[PROBLEM DETAILS] Every line of the material needs an exact copy, apart from the images.

[DATA EXTRACT]
----------

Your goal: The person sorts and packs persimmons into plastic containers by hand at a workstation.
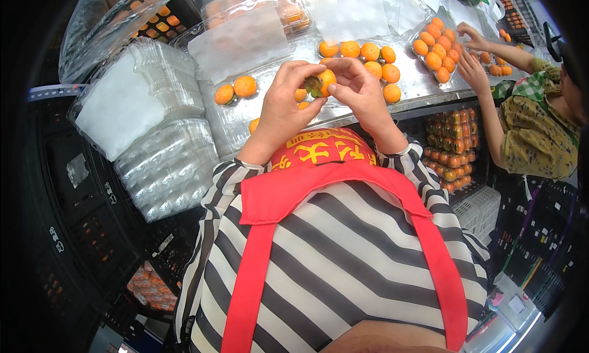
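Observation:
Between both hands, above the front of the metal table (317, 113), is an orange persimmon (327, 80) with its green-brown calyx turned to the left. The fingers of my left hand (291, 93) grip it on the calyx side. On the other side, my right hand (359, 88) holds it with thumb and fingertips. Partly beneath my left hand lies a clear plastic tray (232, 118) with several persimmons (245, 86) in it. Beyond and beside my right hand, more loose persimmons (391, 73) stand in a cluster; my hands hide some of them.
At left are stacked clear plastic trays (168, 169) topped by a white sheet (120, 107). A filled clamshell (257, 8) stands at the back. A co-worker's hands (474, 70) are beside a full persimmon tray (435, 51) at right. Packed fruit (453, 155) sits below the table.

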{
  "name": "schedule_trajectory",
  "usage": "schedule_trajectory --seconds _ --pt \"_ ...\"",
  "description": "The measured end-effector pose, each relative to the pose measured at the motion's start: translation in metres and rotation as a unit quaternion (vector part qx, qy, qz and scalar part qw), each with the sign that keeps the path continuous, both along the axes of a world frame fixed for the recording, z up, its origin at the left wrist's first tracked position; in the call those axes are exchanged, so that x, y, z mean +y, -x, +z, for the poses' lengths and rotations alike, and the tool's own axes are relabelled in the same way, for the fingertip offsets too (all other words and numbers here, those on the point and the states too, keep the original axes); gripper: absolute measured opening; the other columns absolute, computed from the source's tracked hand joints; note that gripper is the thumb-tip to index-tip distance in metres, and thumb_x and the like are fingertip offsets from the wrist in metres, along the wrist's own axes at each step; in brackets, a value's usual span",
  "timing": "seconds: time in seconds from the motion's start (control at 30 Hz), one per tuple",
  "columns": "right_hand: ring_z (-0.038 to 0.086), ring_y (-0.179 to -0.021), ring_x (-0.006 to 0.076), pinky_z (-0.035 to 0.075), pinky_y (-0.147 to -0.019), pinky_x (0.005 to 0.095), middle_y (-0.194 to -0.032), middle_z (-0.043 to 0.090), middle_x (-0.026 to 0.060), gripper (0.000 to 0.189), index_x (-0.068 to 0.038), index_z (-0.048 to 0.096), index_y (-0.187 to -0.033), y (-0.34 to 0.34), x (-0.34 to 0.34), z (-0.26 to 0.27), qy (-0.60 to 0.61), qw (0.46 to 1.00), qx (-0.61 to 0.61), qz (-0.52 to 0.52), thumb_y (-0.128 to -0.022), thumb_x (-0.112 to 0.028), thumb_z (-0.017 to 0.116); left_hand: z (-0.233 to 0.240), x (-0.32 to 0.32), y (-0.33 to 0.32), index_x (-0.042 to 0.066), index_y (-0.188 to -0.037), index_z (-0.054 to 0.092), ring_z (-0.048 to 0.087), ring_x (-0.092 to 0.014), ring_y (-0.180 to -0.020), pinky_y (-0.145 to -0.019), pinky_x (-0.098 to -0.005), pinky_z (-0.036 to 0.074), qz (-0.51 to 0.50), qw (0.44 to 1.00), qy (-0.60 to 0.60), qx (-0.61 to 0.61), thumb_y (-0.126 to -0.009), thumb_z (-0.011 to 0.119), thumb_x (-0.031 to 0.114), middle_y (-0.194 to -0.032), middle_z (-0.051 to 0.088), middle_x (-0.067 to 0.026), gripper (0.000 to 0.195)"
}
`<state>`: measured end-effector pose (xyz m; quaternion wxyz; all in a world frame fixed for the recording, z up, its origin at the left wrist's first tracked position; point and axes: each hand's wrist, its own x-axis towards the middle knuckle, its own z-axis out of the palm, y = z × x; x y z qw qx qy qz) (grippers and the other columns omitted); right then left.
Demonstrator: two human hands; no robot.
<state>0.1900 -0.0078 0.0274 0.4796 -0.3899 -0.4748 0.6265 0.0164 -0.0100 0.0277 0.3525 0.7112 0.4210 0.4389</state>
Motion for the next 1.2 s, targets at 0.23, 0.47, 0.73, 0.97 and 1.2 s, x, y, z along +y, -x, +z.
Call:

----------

[RESULT OF THE TASK]
Your goal: The person sorts and packs persimmons into plastic containers by hand at a workstation.
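Observation:
Between both hands, above the front of the metal table (317, 113), is an orange persimmon (327, 80) with its green-brown calyx turned to the left. The fingers of my left hand (291, 93) grip it on the calyx side. On the other side, my right hand (359, 88) holds it with thumb and fingertips. Partly beneath my left hand lies a clear plastic tray (232, 118) with several persimmons (245, 86) in it. Beyond and beside my right hand, more loose persimmons (391, 73) stand in a cluster; my hands hide some of them.
At left are stacked clear plastic trays (168, 169) topped by a white sheet (120, 107). A filled clamshell (257, 8) stands at the back. A co-worker's hands (474, 70) are beside a full persimmon tray (435, 51) at right. Packed fruit (453, 155) sits below the table.
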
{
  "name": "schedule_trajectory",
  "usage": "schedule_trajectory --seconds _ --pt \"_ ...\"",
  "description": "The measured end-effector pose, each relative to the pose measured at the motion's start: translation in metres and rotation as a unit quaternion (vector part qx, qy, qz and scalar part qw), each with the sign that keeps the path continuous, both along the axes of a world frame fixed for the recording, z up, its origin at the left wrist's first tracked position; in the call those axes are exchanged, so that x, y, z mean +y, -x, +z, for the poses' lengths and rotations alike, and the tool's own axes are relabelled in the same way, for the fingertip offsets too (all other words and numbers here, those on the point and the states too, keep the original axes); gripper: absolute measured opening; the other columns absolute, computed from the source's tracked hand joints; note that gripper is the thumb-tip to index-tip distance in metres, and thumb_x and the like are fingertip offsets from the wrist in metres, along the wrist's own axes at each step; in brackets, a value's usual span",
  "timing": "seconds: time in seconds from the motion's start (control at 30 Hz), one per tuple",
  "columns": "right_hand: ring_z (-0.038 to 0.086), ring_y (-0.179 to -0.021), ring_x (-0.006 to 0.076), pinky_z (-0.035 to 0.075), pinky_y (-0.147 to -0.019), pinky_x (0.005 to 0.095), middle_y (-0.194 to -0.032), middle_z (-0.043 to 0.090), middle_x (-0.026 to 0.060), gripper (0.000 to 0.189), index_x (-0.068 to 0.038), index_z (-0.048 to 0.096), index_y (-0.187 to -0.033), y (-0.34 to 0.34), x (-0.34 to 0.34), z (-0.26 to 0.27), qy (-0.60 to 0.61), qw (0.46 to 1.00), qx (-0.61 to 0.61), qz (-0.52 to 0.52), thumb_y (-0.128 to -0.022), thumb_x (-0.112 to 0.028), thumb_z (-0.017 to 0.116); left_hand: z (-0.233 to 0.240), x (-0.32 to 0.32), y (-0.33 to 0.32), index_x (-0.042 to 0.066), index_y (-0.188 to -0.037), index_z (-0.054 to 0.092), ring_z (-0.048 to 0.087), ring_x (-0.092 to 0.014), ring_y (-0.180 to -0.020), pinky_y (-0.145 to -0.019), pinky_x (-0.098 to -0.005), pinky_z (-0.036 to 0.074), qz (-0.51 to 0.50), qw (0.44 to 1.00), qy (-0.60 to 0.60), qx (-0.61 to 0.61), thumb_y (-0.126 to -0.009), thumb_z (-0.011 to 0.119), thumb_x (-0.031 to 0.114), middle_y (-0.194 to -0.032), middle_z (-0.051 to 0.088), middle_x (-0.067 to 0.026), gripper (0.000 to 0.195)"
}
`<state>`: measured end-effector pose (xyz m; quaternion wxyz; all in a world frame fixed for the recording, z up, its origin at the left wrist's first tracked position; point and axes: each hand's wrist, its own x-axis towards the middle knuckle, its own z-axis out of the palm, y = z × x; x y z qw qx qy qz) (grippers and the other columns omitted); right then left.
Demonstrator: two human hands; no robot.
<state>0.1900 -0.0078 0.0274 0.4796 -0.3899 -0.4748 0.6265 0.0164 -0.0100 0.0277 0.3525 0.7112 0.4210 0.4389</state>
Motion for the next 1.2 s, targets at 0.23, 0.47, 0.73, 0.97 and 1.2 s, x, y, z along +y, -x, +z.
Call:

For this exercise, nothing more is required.